Input data ▸
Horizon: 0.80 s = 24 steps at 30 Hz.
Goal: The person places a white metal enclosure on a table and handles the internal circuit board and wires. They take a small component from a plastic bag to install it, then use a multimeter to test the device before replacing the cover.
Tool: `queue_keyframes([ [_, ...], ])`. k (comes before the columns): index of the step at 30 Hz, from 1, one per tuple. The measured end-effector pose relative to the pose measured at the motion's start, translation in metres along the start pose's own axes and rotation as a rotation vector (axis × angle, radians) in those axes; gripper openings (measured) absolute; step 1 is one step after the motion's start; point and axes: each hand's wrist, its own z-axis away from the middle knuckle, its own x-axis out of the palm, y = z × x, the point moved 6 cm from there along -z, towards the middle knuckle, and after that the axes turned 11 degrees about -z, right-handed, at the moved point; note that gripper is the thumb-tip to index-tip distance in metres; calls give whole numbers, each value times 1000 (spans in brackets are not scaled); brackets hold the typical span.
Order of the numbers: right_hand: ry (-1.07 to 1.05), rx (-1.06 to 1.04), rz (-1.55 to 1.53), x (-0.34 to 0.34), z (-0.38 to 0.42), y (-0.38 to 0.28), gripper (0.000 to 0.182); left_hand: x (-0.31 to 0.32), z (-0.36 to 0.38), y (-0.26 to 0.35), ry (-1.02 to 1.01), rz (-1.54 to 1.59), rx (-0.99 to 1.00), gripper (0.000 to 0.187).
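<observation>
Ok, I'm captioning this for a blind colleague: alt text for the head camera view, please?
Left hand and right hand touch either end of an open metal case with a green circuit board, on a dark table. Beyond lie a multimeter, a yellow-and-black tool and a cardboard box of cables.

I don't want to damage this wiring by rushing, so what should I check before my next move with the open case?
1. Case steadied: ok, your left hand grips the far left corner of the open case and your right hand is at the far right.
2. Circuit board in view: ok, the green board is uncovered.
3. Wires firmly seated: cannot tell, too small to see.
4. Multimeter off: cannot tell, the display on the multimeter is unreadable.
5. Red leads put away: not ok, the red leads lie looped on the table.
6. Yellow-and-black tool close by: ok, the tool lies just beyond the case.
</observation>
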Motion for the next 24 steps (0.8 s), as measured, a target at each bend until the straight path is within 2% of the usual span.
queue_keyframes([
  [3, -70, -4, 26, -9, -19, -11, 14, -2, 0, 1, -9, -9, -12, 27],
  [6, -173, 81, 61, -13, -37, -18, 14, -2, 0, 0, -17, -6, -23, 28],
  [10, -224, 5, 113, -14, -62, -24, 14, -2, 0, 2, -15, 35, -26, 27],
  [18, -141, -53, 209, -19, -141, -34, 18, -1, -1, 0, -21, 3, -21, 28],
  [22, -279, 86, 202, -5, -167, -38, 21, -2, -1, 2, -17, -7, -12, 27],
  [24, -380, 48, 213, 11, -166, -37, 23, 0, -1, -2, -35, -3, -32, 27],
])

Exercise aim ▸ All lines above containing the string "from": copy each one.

Result of the exercise ▸
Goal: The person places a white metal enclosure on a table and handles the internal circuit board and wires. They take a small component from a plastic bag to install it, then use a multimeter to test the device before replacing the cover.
Tool: `queue_keyframes([ [_, ...], ])`. k (comes before the columns): index of the step at 30 Hz, from 1, one per tuple. The measured end-effector pose relative to the pose measured at the motion's start, translation in metres along the start pose's own axes and rotation as a rotation vector (axis × angle, radians) in those axes; gripper openings (measured) absolute; step 1 is one step after the motion's start; point and axes: each hand's wrist, its own z-axis away from the middle knuckle, its own x-axis out of the palm, y = z × x, the point moved 6 cm from there along -z, towards the middle knuckle, and after that the axes turned 11 degrees about -z, right-handed, at the moved point; note that gripper is the thumb-tip to index-tip distance in metres; calls give whole numbers, each value times 1000 (spans in brackets are not scaled); brackets hold the typical span.

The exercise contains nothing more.